ACS 7-28 days prior to study randomization (ACS defined as STEMI, non STEMI event documented by Electrocardiogram (ECG), cardiac enzymes [troponin] and angiogram) Provision of signed and dated, written informed consent prior to any study specific procedures

Exclusion Criteria

• Uncontrolled Type 1 or Type 2 diabetes defined as haemoglobin A1c (HbA1c) Diabetes
• Control and Complications Trial (DCCT)> 9% or International Federation of Clinical Chemistry (IFCC) >74.9 mmol/mol
• Patients with atrial fibrillation (chronic or current) or history of ventricular tachycardia requiring therapy for termination, or symptomatic sustained ventricular tachycardia or sick sinus syndrome or Atrioventricular blockage degree 2-3
• Prior coronary artery by-pass graft (Coronary artery bypass grafting) to Left Anterior Descending artery (LAD)

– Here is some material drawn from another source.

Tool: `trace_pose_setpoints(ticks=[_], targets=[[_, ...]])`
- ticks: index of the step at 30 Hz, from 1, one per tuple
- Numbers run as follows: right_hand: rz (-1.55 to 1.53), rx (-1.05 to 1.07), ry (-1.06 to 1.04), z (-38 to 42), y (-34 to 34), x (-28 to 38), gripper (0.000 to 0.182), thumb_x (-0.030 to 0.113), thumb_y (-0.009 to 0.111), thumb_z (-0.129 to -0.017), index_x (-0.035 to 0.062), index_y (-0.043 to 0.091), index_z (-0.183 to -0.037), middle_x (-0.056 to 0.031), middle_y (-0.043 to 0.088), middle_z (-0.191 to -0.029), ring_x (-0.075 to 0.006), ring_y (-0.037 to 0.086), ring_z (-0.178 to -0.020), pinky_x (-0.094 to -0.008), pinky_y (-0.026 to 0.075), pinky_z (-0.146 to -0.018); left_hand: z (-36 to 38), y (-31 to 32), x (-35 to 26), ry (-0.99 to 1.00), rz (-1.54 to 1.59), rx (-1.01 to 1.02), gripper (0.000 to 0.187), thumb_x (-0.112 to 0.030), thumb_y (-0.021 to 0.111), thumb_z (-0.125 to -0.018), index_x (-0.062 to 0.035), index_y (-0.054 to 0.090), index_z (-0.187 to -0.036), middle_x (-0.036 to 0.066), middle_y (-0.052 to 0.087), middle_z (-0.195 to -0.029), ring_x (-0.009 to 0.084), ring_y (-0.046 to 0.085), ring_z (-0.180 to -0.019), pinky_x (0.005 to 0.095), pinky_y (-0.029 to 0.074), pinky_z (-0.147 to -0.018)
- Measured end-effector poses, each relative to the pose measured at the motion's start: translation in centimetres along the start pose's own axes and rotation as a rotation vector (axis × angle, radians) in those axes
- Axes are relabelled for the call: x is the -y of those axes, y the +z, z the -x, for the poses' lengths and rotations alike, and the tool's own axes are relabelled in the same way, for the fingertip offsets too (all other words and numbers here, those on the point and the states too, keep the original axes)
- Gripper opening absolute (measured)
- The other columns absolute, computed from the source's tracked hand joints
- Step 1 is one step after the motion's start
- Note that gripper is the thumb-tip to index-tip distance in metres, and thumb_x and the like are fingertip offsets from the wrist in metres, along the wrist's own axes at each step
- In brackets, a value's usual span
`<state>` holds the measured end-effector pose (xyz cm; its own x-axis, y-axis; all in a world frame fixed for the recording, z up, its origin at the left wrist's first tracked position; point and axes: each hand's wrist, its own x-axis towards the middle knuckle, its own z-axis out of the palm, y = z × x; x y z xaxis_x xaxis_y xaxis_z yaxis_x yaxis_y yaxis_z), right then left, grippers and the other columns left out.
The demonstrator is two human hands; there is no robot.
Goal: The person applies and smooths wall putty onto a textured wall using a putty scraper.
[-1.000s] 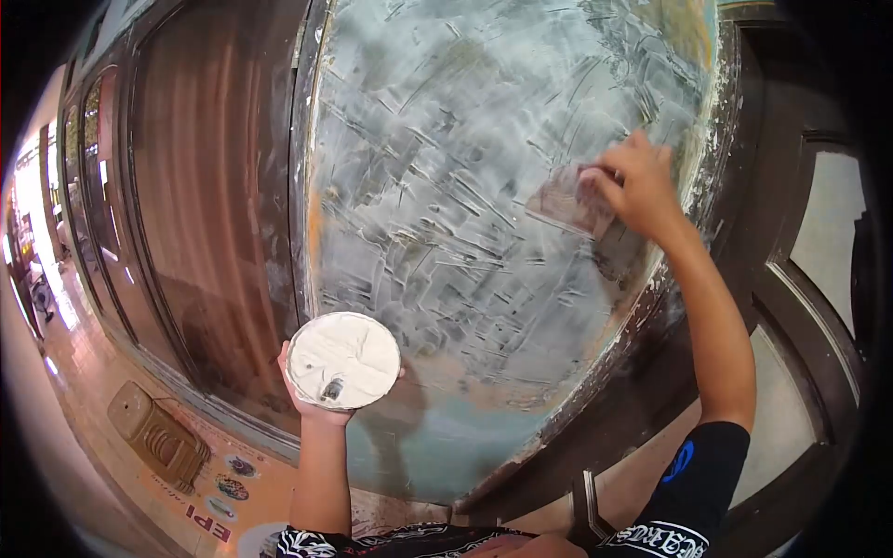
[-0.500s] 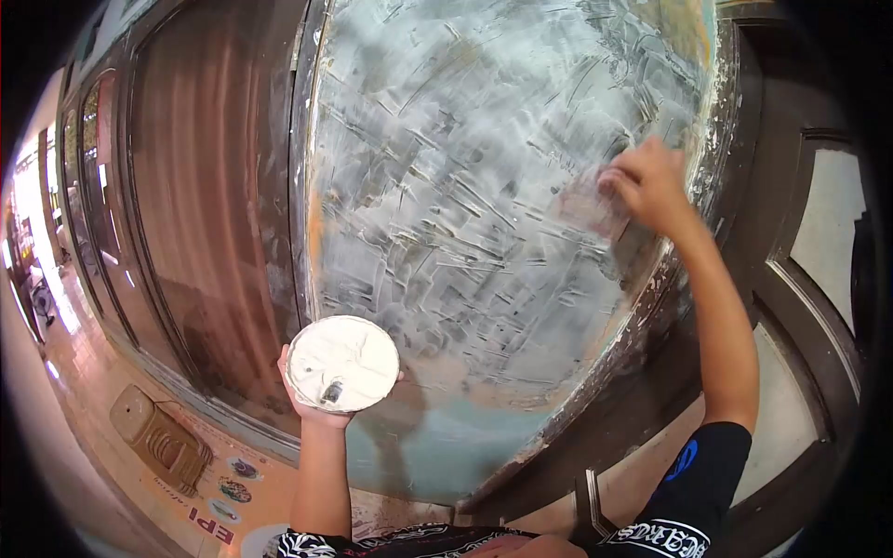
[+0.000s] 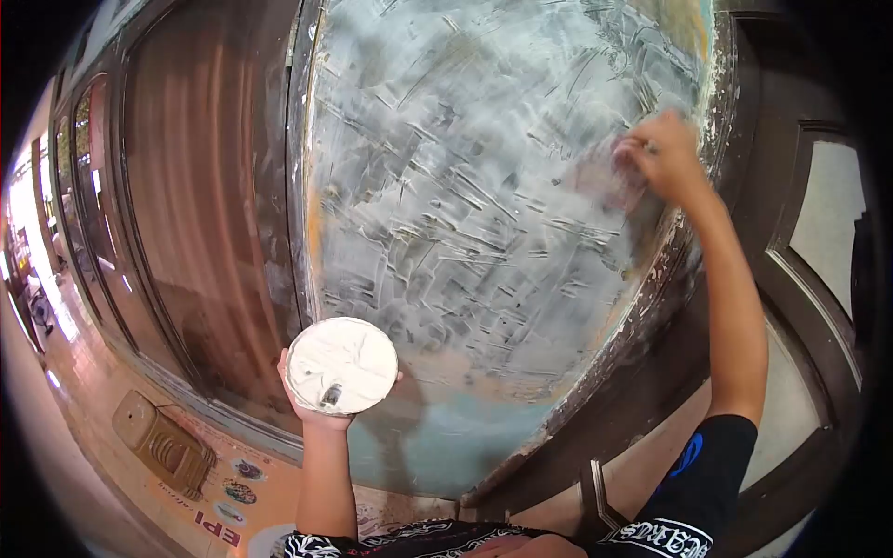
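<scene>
My left hand [image 3: 319, 416] is wrapped around a round tub of white putty [image 3: 342, 365], holding it from below and behind with its open top towards me. A small dark mark shows in the putty near the lower rim. Up at the right side of the wall panel, my right hand [image 3: 668, 158] grips a flat, reddish putty scraper [image 3: 606, 177], smeared by motion. Its blade lies at the panel surface; whether it touches cannot be made out. Rough grey-white streaks and ridges cover the wall panel [image 3: 446, 251], with bare bluish paint along the bottom.
To the left is a dark-framed window [image 3: 195, 186] with a brown curtain behind it. A brown plastic stool [image 3: 163, 445] lies on the floor beside a printed banner [image 3: 237, 498]. Dark wooden door framing [image 3: 791, 251] with pale panels stands at the right.
My right hand and the scraper have moved slightly up and to the right along the panel. My left hand holds the tub in nearly the same place.
</scene>
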<state>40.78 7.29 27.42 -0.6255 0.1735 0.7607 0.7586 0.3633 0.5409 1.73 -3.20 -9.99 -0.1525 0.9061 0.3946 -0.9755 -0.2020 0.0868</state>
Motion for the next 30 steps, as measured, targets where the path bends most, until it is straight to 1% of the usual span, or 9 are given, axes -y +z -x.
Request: trace_pose_setpoints(ticks=[4,6,8,10,11,13,14,16,30], targets=[[-0.396,-0.262,0.409,-1.7,-2.8,-6.1,0.031,0.032,0.067,-0.096,0.0009,0.071,-0.092,0.0001,0.063,-0.073,-0.0089,0.050,-0.063,-0.0260,0.043,-0.063,0.1,-0.3,0.2,-0.006,-0.031,-0.026,0.076,-0.065,0.043,-0.090,-0.0085,0.050,-0.141,0.017,0.048,-0.146,0.0464,0.046,-0.129,0.0756,0.035,-0.100],[-0.597,-0.338,0.486,-1.3,-2.3,-5.9,0.032,0.032,0.062,-0.100,0.0006,0.068,-0.096,0.0034,0.060,-0.074,-0.0076,0.047,-0.065,-0.0264,0.041,-0.063,0.5,0.6,0.9,-0.074,-0.007,0.035,0.076,-0.064,0.042,-0.091,-0.0086,0.050,-0.141,0.017,0.048,-0.146,0.0460,0.047,-0.129,0.0754,0.035,-0.100],[-0.901,-0.308,0.506,0.0,-0.4,-0.6,0.030,0.030,0.056,-0.103,0.0016,0.065,-0.102,0.0032,0.062,-0.081,-0.0061,0.049,-0.071,-0.0251,0.042,-0.065,0.6,-0.7,1.4,-0.065,-0.020,-0.082,0.075,-0.064,0.042,-0.090,-0.0074,0.051,-0.140,0.016,0.051,-0.144,0.0426,0.051,-0.126,0.0632,0.041,-0.104],[-0.882,-0.130,0.472,3.5,1.6,7.7,0.026,0.024,0.050,-0.105,0.0029,0.063,-0.110,-0.0007,0.065,-0.096,-0.0079,0.056,-0.085,-0.0250,0.046,-0.078,1.1,-1.1,2.4,-0.075,0.038,-0.108,0.074,-0.062,0.041,-0.091,-0.0073,0.052,-0.139,0.017,0.053,-0.141,0.0417,0.052,-0.126,0.0592,0.042,-0.105],[-1.321,0.051,0.598,6.1,3.0,11.5,0.027,0.023,0.050,-0.105,0.0011,0.062,-0.114,-0.0037,0.067,-0.102,-0.0125,0.060,-0.091,-0.0301,0.048,-0.085,1.4,-0.7,2.9,-0.076,0.036,-0.119,0.074,-0.062,0.041,-0.091,-0.0073,0.052,-0.139,0.017,0.053,-0.141,0.0417,0.052,-0.126,0.0592,0.042,-0.105],[-1.603,0.134,0.634,9.8,4.5,20.7,0.028,0.017,0.048,-0.105,0.0000,0.053,-0.128,-0.0034,0.065,-0.106,-0.0095,0.060,-0.096,-0.0281,0.049,-0.087,2.1,0.2,3.8,-0.172,0.017,-0.094,0.072,-0.061,0.041,-0.093,-0.0073,0.053,-0.138,0.017,0.055,-0.139,0.0441,0.054,-0.122,0.0686,0.042,-0.100],[-1.880,0.414,0.629,11.3,6.7,22.5,0.031,0.013,0.048,-0.105,0.0003,0.049,-0.133,-0.0018,0.065,-0.105,-0.0068,0.060,-0.096,-0.0248,0.049,-0.086,2.4,0.1,4.0,-0.162,0.029,-0.097,0.070,-0.059,0.040,-0.094,-0.0052,0.054,-0.137,0.016,0.058,-0.136,0.0401,0.057,-0.120,0.0566,0.045,-0.103],[-1.952,0.413,0.664,12.7,8.4,26.5,0.030,0.013,0.049,-0.105,-0.0001,0.051,-0.132,-0.0020,0.066,-0.103,-0.0068,0.061,-0.094,-0.0241,0.050,-0.082,2.8,-0.5,4.0,-0.218,0.152,0.032,0.071,-0.057,0.037,-0.095,-0.0033,0.054,-0.138,0.018,0.056,-0.139,0.0392,0.055,-0.124,0.0546,0.042,-0.107],[-1.996,0.550,0.939,12.7,18.4,38.8,0.025,0.014,0.052,-0.101,-0.0032,0.064,-0.115,-0.0034,0.068,-0.091,-0.0084,0.062,-0.077,-0.0253,0.050,-0.070,7.9,-2.0,0.8,-0.230,0.064,-0.088,0.065,-0.052,0.040,-0.095,-0.0032,0.056,-0.136,0.017,0.062,-0.132,0.0359,0.060,-0.118,0.0502,0.045,-0.105]])
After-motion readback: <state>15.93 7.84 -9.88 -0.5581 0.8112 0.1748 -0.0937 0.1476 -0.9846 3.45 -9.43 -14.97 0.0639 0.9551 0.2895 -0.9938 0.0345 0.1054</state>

• Left ventricle ejection fraction < 30%
• Unacceptable level of angina despite maximal medical therapy or unstable angina at entry
• Canadian Cardiovascular Society (CCS) ≥ 3 (Visit 1 or Visit 2)
• Stroke within the previous 6 months from ACS or ongoing treatment with Persantin or Asasantin
• Chronic use of anticoagulants on therapeutic dose (not including thrombosis prophylaxis) during the study
• Planned additional cardiac intervention (e.g., Percutaneous coronary intervention (PCI), Coronary artery bypass grafting (CABG) within next 6 months
• New York Heart Association (NYHA) class III-IV heart failure or decompensated heart failure at discharge or hospitalization for exacerbation of chronic heart failure within the previous 3 months from ACS
• Previously known severe renal disease (Chronic Kidney Disease (CKD) stage 4 or 5) or previously known creatinine clearance calculated by Cockcroft Gault equation <30 ml/min*m2
• Known allergy to adenosine and mannitol, or experience of previous adverse effects of adenosine stress testing.
• Participation in another interventional clinical study with an investigational pharmaceutical product during the last 3 months also including drug eluting stents.